All’inizio il menù non era molto vario: tutt’oggi nei fast food si trova una scelta relativamente limitata. La rivoluzione del cibo veloce, infatti consisteva nel passare da una cucina che offriva molti cibi con tempi di cottura molto lunghi, a un ristorante che ti dava pochi elementi, ma a tempo record. Questo sistema verrà poi ripreso in altri fast food, cambiando magari la tipologia di cibo (tacos o pollo fritto) ma sempre con la stessa logica, e con un packaging che fa arrivare ogni elemento confezionato singolarmente o al massimo assemblato in un “menu box” solo all’arrivo in cassa. Potrete andare in America o in Asia, a Londra come a Lecce, ma il vostro panino avrà sempre lo stesso sapore. Perché? Si chiama produzione di massa, riassumibile in pochi punti. Primo: la carne è surgelata. Ai cibi vengono aggiunti aromi naturali o artificiale che garantiscono lo stesso sapore dall’Alaska all’Europa. Secondo: le macchine presenti nei ristoranti McDonald’s garantiscono lo stesso tempo e modo di cottura. Infine gli operatori: vengono sottoposti a un corso dove apprendono istruzioni per cucinare, condire e impacchettare il cibo.

Qlobal Quality Packaging Photography

La globalizzazione (e il Big Mac Index)

Per capire la portata di diffusione di McDonald’s si possono guardare i numeri (68 milioni di clienti in 119 paesi, con circa 36.615 punti vendita) oppure pensare semplicemente che l’Economist ha creato un indice per capire il valore delle valute intorno al globo, basandosi sul costo di un Big Mac in un McDonald’s, il Big Mac Index.

Se il sapore resta lo stesso ovunque, il prezzo, invece, cambia a seconda del potere di acquisto della moneta. A Oslo un Big Mac Menù vi costa il doppio rispetto che a Roma, per intenderci. Questa penetrazione nel mercato, tuttavia non è stata facile. Da una parte perché molti paesi vedono McDonald’s come un simbolo americano, e come tale lo rigettavano (l’ultima vicenda di proteste contro McDonald’s ha riguardato il ristorante che è sorto a Borgo Pio in Vaticano, a due passi da San Pietro). Dall’altro perché in molti paesi le persone hanno sollevato polemiche sulla dubbia salubrità dei cibi da fast food.

Nonostante la globalizzazione e il Big Mac Index, tuttavia, McDonald’s ha dovuto anche adeguarsi ai gusti locali e ogni Paese ha le sue particolarità.

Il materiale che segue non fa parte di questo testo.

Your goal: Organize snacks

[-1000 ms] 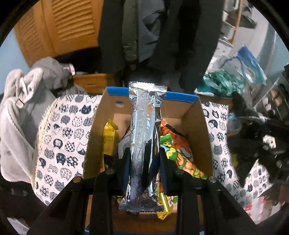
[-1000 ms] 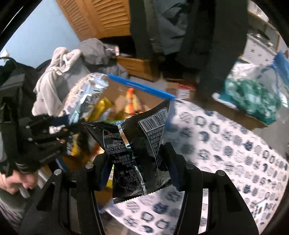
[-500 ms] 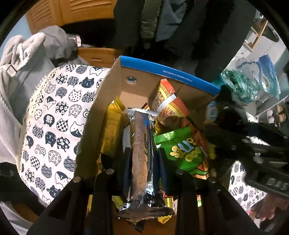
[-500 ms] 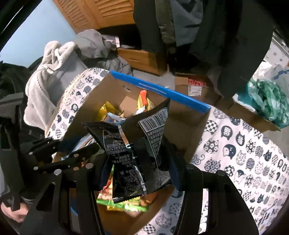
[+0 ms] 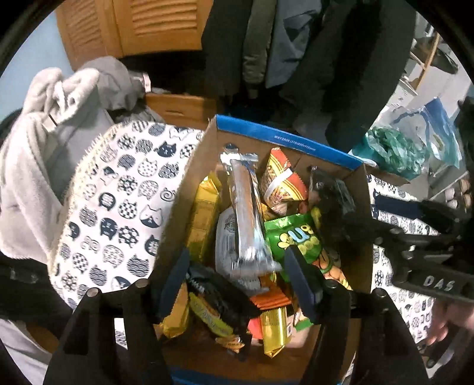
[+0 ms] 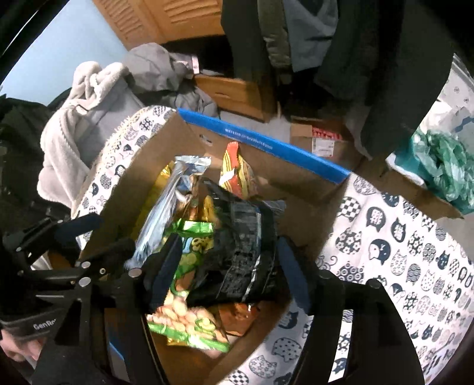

Per esempio, in Francia il panino più venduto dopo il Big Mac è Le Royal Deluxe, un hamburger con mostarda. In Asia si serve un Big Mac Roll con gamberi fritti, mentre in India non troverete alcun tipo di carne bovina (le mucche sono sacre) ma piuttosto hamburger veggie conditi con riso e fagioli. In Brasile, infine, per dessert al posto del muffin potete trovare la torta di banane cotte.